Yancheng Yuan
Publications
PrunePath: Towards Highly Structured Sparse Language Models
Feed-forward networks (FFNs) dominate the parameter count and computation of modern language models, yet existing pruning methods often struggle to convert sparsity into hardware-friendly inference efficiency gains. We introduce \textbf{PrunePath}, a budget-adaptive structured sparsification framework for FFN layers. Built on MoEfication, PrunePath replaces independent expert-wise thresholding with a softmax-normalized routing distribution and activates important experts under a cumulative-mass threshold. This formulation imposes a token-level probability budget, enabling adaptive expert counts and a direct inference-time sparsity knob from a single checkpoint. Across NLU, NLG, and instruction-tuning evaluations, PrunePath achieves a favorable sparsity--performance trade-off compared with existing static pruning and MoEfication-based methods. We further implement Triton kernels for KV-cache decoding to translate the resulting structured sparsity into practical memory savings and measurable decoding-speed improvements. These results demonstrate the superior performance of PrunePath for building highly sparse, deployment-friendly large language models.

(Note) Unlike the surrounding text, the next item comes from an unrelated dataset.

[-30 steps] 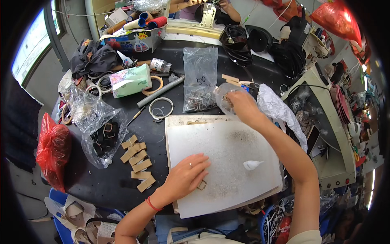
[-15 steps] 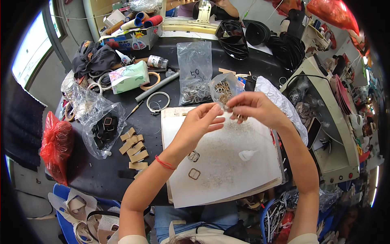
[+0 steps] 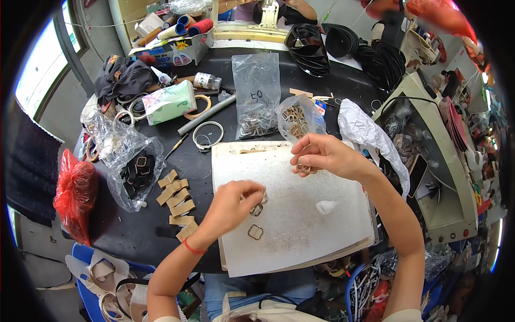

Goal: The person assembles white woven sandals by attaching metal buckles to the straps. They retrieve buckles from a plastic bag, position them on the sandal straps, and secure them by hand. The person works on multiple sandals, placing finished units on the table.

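A white work board (image 3: 300, 214) lies on the black table in front of me. My right hand (image 3: 322, 155) hovers over the board's far edge, fingers pinched on a few small metal buckles (image 3: 307, 169). My left hand (image 3: 233, 201) is lower and left, fingertips setting a metal buckle (image 3: 263, 197) down on the board. Two more square buckles (image 3: 256, 232) lie just below it. A small clear bag of buckles (image 3: 298, 121) stands right behind my right hand.
A larger clear bag of metal rings (image 3: 257, 104) lies behind the board. Tan strap pieces (image 3: 177, 201) and a bag of black straps (image 3: 137, 169) sit left. A red bag (image 3: 75, 193) hangs at the table's left edge. A machine (image 3: 440, 177) stands right.
My left hand has come down from my right hand to the board with a buckle. My right hand has moved slightly toward me, away from the small bag.
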`<state>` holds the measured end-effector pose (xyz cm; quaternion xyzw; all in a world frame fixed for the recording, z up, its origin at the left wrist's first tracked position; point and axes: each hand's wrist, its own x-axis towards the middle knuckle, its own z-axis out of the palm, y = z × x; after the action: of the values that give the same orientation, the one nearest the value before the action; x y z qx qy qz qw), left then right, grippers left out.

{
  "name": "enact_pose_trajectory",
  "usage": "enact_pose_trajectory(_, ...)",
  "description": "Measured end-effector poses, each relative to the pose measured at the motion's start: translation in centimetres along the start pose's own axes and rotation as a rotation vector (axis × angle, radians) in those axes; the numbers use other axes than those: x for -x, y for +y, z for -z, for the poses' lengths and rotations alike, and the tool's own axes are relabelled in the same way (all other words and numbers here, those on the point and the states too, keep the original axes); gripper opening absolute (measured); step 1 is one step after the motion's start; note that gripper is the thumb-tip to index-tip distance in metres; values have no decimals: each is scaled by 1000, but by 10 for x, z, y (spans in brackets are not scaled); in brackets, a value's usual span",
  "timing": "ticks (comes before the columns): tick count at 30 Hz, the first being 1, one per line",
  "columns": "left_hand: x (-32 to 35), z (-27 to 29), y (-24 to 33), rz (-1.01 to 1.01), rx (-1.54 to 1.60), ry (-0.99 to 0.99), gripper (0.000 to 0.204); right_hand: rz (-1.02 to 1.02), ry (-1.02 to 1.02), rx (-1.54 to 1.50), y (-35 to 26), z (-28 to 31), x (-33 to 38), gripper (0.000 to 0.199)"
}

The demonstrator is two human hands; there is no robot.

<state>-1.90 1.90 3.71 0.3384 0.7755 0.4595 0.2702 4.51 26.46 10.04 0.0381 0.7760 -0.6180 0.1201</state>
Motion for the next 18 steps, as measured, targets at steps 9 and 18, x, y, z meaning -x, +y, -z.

Teaching Large Language Models When Not to Know: Learning Temporal Critique for Ex-Ante Reasoning
Large language models (LLMs) often fail to reason under temporal cutoffs: when prompted to answer from the standpoint of an earlier time, they exploit knowledge that became available only later. We study this failure through the lens of ex-ante reasoning, where a model must rely exclusively on information knowable before a cutoff. Through a systematic analysis of prompt-level interventions, we find that temporal leakage is highly sensitive to cutoff formulation and instruction placement: explicit cutoff statements outperform implicit historical framings, and prefix constraints reduce leakage more effectively than suffix constraints. These findings indicate that prompting can steer models into a temporal frame, but does not endow them with the ability to verify whether a response is temporally admissible. We further argue that supervised fine-tuning is insufficient, since ex-ante correctness is not an intrinsic property of an answer, but a relation between the answer and the cutoff. To address this gap, we propose TCFT, a Temporal Critique Fine-Tuning framework that trains models to acquire cutoff-aware temporal verification. Given a query, a cutoff, and a candidate response, TCFT teaches the model to identify post-cutoff leakage, explain temporal boundary violations, and judge temporal admissibility. Experiments with Qwen2.5-7B-Instruct and Qwen2.5-14B-Instruct show that TCFT consistently outperforms prompting and SFT baselines, reducing average leakage by 41.89 and 37.79 percentage points, respectively.